Scan the data that follows and count the lines with the string "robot"; answer with the count alone.

[Material provided Boundary: Start]

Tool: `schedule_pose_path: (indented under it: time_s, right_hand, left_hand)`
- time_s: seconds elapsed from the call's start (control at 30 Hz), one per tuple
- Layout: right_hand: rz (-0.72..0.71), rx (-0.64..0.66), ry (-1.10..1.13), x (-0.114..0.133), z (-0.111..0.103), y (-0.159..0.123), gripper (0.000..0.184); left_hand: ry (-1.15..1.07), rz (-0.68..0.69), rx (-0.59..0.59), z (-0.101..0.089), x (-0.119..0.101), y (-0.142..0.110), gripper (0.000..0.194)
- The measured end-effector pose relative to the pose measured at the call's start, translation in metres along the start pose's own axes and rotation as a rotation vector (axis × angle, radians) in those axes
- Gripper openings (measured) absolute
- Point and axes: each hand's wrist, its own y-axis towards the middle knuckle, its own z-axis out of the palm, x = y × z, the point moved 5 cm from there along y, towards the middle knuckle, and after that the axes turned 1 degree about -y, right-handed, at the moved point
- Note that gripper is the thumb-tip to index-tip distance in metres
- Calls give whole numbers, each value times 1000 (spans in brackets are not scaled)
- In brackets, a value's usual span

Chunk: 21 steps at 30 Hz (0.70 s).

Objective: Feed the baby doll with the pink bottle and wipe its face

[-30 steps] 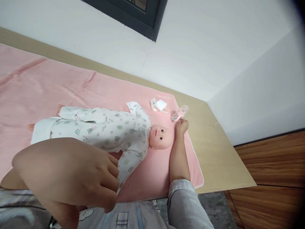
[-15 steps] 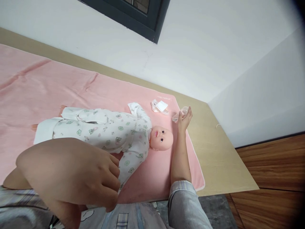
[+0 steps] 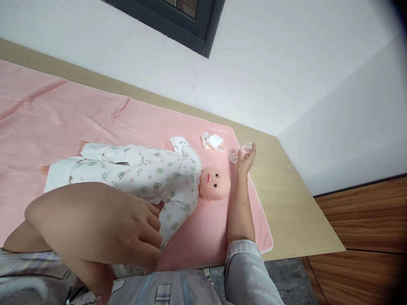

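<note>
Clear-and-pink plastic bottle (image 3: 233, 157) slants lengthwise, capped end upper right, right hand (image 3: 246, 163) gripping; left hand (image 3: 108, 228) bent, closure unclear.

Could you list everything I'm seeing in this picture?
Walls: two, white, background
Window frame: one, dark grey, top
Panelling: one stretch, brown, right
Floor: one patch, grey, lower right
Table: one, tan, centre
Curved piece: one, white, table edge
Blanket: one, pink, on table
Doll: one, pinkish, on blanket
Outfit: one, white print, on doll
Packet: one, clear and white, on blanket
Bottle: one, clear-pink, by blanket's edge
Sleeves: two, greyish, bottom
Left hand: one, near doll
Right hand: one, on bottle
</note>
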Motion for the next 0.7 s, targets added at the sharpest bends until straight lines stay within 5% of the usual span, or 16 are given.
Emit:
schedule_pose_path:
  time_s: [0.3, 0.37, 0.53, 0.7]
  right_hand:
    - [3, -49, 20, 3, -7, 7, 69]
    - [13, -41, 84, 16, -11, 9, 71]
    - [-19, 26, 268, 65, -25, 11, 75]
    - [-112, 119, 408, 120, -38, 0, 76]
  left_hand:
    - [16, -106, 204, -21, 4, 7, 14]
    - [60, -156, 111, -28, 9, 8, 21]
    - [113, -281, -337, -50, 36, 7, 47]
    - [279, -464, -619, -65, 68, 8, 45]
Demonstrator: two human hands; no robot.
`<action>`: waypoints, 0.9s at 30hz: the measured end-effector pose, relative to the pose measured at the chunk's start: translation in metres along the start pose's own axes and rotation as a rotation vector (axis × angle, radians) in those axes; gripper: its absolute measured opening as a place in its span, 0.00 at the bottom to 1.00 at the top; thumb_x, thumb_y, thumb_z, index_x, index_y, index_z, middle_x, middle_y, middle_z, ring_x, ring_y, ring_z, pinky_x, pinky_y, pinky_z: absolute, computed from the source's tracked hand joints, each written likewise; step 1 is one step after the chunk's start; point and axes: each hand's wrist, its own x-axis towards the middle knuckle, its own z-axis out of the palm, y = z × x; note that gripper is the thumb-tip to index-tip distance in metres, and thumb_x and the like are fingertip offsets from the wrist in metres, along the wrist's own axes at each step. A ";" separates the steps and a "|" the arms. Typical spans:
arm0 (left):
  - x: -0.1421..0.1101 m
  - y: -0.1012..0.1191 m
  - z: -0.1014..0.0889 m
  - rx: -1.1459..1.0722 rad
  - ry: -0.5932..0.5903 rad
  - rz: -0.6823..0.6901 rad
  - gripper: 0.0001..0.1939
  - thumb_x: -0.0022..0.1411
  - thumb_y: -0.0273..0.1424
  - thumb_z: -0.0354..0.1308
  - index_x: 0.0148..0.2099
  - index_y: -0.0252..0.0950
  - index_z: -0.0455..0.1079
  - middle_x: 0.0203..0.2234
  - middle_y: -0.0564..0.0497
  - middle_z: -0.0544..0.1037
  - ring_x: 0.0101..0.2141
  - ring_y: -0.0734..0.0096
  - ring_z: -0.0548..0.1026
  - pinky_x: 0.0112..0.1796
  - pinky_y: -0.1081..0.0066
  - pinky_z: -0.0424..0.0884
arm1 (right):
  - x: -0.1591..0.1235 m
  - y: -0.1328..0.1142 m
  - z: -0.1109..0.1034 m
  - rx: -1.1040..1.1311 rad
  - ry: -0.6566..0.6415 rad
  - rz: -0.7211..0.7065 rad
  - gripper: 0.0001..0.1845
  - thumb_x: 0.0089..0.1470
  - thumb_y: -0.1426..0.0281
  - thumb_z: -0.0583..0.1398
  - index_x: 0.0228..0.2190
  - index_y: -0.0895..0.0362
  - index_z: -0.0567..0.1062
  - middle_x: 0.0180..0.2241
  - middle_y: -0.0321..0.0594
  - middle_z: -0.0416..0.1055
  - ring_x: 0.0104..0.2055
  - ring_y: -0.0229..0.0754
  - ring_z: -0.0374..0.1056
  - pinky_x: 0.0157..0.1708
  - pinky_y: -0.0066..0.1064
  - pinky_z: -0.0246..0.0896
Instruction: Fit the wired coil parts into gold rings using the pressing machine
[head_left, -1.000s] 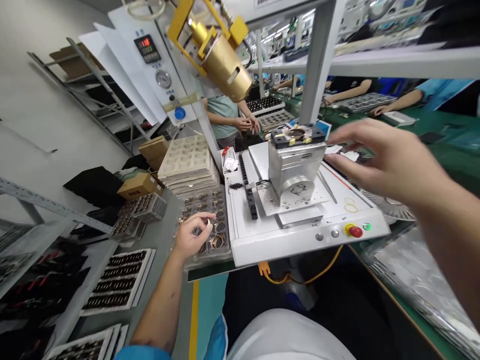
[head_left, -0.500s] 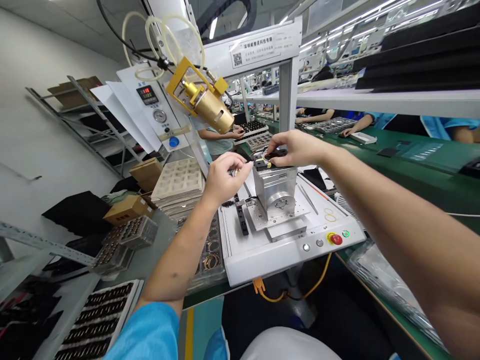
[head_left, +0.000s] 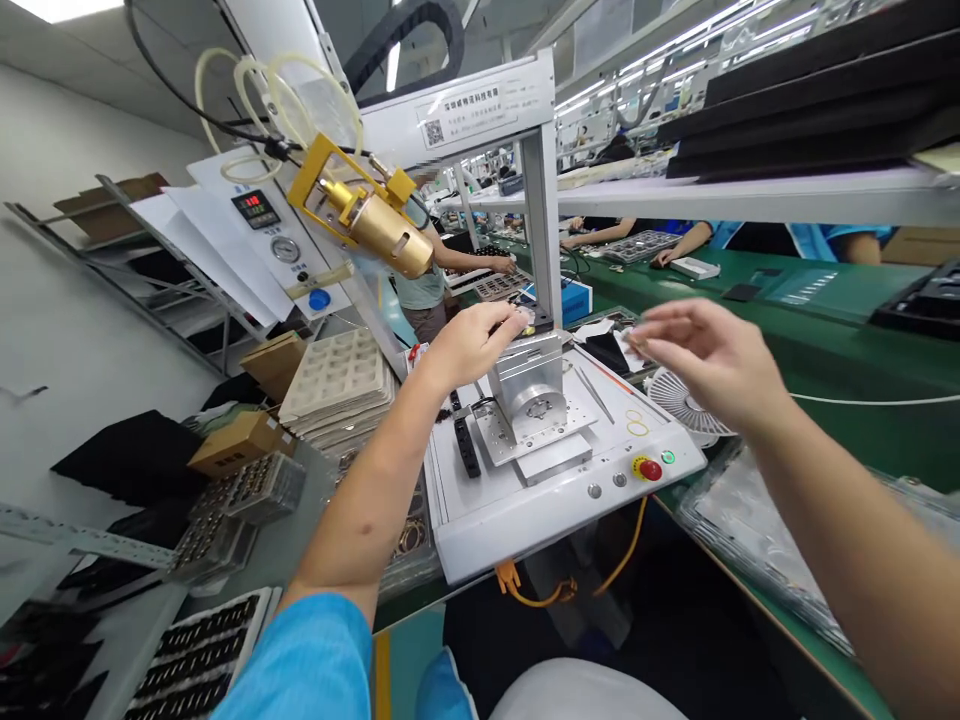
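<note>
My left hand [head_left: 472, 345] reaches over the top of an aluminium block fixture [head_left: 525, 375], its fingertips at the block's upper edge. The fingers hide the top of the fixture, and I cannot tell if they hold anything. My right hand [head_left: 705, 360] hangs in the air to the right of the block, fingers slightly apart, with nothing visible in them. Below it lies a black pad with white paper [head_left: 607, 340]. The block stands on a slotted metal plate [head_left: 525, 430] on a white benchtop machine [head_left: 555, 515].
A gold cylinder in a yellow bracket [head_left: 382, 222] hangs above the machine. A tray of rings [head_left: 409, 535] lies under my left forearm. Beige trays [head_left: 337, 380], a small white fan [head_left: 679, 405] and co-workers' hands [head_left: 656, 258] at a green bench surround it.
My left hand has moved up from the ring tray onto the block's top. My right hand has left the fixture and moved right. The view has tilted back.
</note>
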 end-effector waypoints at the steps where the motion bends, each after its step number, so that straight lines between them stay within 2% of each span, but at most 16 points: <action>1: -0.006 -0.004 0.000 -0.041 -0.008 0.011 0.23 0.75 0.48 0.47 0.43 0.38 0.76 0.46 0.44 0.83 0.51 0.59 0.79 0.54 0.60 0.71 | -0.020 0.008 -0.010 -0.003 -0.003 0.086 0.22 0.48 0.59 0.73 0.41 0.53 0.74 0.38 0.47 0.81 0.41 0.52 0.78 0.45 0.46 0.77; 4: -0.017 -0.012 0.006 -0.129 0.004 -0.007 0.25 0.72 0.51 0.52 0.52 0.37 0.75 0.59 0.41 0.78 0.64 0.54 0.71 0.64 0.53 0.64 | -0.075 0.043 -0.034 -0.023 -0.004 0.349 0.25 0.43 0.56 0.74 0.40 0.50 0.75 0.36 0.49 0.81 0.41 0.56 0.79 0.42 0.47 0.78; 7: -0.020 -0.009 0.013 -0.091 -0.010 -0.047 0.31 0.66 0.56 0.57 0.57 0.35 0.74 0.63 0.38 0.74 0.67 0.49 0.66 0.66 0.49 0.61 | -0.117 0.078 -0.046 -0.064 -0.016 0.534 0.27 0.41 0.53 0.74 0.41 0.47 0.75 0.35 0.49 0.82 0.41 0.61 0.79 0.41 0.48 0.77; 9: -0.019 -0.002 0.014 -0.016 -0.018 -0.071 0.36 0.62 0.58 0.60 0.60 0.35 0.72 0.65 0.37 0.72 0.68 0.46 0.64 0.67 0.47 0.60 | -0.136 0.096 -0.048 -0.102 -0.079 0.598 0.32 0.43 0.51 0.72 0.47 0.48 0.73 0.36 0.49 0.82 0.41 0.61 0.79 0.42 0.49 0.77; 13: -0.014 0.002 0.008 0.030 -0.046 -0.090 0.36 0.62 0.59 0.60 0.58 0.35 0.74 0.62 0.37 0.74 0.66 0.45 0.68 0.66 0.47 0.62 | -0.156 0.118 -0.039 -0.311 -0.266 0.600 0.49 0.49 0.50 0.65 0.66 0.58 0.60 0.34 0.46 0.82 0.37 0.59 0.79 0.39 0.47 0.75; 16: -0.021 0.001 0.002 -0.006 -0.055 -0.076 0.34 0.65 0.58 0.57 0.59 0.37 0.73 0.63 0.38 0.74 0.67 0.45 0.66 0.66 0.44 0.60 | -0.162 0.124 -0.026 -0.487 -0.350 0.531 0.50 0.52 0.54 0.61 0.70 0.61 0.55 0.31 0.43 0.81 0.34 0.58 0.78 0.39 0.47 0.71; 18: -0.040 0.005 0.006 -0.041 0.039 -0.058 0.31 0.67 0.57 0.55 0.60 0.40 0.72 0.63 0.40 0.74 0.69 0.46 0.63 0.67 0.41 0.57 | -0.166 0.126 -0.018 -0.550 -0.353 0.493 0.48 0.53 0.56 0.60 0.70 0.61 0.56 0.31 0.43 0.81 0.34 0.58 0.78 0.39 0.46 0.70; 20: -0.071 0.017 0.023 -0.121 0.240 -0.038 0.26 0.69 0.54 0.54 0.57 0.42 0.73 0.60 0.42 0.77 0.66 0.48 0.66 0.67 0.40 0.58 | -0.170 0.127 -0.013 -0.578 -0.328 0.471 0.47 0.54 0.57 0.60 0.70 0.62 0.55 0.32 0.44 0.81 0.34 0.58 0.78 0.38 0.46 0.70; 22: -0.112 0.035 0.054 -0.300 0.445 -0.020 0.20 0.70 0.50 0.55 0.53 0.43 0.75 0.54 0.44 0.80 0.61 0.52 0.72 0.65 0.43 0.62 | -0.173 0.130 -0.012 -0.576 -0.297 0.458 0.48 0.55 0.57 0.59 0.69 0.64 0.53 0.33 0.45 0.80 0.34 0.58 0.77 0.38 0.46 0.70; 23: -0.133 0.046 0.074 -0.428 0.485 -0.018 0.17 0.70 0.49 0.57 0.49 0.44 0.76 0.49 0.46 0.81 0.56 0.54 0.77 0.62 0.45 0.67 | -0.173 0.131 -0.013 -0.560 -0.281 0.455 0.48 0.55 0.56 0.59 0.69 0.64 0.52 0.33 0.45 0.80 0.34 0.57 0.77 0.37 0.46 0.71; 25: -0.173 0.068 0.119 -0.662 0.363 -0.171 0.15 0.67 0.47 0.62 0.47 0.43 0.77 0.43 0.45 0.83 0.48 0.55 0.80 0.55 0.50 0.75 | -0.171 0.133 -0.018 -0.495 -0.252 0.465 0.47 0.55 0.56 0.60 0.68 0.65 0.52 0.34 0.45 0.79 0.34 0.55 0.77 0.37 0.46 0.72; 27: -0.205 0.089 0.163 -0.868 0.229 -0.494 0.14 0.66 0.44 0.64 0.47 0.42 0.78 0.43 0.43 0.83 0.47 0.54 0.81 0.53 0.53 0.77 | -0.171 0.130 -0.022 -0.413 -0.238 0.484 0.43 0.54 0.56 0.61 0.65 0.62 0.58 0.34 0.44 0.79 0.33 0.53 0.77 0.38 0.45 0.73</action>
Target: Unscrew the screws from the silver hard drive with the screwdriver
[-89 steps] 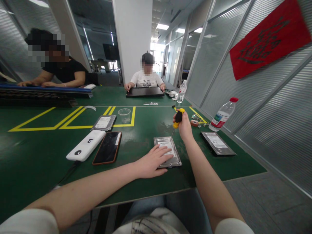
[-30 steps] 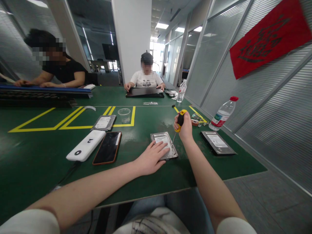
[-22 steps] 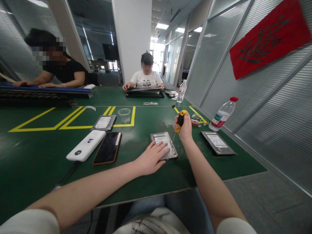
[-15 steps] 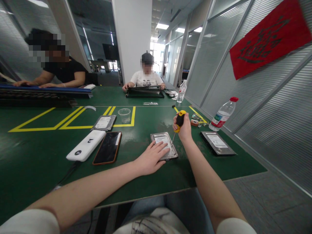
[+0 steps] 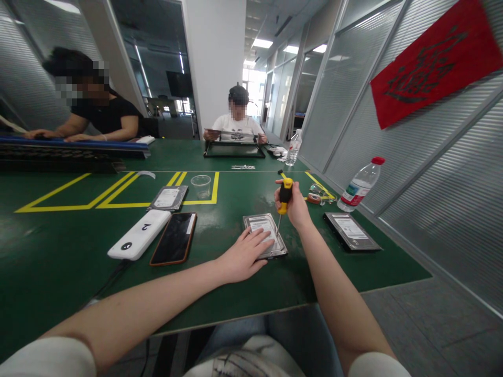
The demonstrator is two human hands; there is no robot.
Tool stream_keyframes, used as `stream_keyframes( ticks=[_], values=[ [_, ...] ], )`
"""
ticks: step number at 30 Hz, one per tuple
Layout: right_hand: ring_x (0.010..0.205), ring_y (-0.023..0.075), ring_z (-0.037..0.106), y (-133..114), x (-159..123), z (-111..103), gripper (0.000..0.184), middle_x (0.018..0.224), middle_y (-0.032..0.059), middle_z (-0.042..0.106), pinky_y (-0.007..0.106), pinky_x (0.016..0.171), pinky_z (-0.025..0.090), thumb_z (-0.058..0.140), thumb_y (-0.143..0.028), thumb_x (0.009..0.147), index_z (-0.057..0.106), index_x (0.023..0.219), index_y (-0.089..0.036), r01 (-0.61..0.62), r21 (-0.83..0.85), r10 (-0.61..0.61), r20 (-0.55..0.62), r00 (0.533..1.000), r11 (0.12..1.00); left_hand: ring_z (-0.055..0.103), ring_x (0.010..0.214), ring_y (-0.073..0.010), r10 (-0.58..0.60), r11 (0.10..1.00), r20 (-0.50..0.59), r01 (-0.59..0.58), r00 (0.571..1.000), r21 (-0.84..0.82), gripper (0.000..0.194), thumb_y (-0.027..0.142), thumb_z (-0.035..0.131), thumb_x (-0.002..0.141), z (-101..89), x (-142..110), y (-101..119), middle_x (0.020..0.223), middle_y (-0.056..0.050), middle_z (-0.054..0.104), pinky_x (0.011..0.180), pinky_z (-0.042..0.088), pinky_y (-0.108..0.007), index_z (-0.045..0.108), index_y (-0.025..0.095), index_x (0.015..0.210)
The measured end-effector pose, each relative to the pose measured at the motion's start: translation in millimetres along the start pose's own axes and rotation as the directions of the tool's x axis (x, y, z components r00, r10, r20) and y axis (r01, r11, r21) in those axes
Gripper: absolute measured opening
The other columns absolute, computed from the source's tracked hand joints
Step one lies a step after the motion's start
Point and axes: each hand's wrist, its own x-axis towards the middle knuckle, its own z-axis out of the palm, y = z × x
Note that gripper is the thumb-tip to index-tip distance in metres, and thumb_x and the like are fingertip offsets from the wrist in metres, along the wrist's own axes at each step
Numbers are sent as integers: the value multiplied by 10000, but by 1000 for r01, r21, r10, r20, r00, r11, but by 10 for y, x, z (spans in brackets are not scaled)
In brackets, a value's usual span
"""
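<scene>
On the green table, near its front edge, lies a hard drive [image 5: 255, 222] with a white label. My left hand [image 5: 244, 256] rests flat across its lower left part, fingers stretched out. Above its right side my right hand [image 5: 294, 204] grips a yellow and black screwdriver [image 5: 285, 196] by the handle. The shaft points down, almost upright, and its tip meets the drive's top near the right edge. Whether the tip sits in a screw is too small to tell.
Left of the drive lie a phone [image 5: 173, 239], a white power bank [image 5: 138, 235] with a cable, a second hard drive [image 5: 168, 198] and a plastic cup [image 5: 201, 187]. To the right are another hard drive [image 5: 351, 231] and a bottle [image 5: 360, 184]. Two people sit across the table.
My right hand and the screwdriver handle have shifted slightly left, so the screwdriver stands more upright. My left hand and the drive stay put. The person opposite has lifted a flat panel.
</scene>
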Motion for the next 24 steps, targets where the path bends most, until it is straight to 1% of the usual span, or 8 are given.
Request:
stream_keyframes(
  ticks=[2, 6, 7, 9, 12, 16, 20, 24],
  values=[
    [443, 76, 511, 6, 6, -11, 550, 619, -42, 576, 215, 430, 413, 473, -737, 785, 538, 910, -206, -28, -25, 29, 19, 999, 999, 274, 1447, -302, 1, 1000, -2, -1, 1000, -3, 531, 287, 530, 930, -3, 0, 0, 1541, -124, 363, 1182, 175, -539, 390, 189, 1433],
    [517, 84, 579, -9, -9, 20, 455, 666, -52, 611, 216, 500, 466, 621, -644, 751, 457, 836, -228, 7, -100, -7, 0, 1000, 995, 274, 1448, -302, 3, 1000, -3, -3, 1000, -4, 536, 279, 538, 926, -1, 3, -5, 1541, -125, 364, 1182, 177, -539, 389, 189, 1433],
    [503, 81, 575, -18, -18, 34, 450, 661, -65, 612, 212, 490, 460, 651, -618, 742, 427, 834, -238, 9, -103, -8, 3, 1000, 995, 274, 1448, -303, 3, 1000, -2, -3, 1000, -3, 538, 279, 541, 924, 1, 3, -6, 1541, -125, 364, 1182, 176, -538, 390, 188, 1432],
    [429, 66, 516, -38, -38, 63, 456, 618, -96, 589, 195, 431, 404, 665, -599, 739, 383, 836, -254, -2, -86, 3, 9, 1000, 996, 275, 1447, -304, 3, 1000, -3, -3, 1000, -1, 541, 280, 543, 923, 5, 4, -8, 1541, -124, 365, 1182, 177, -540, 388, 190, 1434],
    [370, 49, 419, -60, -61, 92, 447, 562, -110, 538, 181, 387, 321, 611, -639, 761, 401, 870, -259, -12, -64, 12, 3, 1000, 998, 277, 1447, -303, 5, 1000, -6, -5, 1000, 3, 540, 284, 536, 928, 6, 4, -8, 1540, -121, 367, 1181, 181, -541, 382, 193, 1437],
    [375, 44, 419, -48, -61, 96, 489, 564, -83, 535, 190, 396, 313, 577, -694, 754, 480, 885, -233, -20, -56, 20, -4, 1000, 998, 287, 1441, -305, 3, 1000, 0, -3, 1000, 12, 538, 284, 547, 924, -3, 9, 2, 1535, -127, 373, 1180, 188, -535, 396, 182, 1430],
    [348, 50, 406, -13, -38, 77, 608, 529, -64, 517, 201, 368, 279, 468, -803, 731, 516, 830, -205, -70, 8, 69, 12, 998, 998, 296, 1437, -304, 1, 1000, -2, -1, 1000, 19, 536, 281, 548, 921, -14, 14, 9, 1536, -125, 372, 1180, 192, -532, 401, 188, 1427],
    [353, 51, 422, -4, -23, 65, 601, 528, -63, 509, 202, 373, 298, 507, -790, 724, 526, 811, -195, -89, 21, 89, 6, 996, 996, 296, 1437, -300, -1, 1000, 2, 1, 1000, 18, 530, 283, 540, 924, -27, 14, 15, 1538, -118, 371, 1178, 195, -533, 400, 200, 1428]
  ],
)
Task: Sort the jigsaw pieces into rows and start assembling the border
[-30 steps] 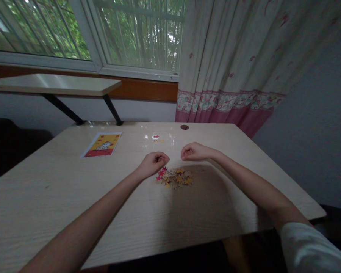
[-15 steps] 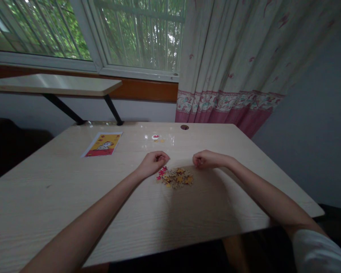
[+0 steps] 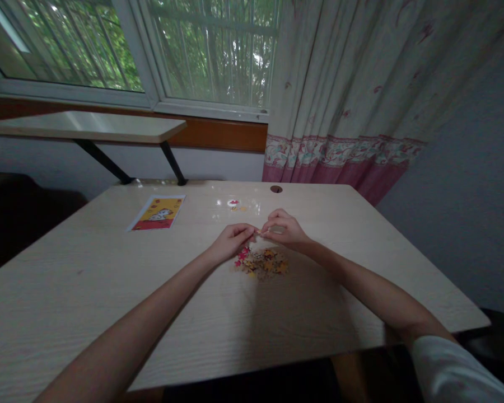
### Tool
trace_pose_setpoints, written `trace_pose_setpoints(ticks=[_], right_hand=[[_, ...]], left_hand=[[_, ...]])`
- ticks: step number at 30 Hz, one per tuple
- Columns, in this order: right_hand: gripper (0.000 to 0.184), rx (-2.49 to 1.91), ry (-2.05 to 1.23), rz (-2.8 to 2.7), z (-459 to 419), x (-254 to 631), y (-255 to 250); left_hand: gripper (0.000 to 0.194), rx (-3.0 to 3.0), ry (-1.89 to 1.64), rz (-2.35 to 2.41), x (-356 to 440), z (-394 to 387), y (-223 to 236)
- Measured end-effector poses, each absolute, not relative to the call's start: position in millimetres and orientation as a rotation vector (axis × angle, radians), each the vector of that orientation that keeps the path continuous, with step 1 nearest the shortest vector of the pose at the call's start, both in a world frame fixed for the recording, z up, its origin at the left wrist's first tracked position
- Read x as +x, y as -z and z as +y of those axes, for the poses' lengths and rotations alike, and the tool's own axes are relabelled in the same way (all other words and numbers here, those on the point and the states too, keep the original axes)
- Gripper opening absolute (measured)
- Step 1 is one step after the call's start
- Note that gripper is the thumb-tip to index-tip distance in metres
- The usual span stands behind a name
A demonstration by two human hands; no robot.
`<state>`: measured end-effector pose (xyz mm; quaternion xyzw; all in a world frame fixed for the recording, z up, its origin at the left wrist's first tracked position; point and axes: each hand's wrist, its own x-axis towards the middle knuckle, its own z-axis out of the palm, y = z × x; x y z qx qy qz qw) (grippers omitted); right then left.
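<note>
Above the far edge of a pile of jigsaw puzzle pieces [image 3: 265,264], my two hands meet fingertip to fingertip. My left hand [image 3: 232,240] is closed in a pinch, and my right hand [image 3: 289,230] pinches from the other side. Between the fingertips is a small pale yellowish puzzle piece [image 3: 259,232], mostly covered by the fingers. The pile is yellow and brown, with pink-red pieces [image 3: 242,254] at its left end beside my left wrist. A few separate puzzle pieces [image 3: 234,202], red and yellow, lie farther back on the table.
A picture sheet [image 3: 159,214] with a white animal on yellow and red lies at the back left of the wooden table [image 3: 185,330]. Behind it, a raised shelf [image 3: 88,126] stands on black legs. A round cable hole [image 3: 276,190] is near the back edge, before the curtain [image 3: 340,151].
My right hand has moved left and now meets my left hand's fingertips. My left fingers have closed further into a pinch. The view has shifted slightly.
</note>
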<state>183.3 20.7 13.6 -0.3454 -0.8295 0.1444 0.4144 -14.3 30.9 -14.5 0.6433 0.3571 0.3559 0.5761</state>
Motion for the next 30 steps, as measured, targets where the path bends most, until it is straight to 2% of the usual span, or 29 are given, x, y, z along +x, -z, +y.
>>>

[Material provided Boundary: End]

- Finished task
3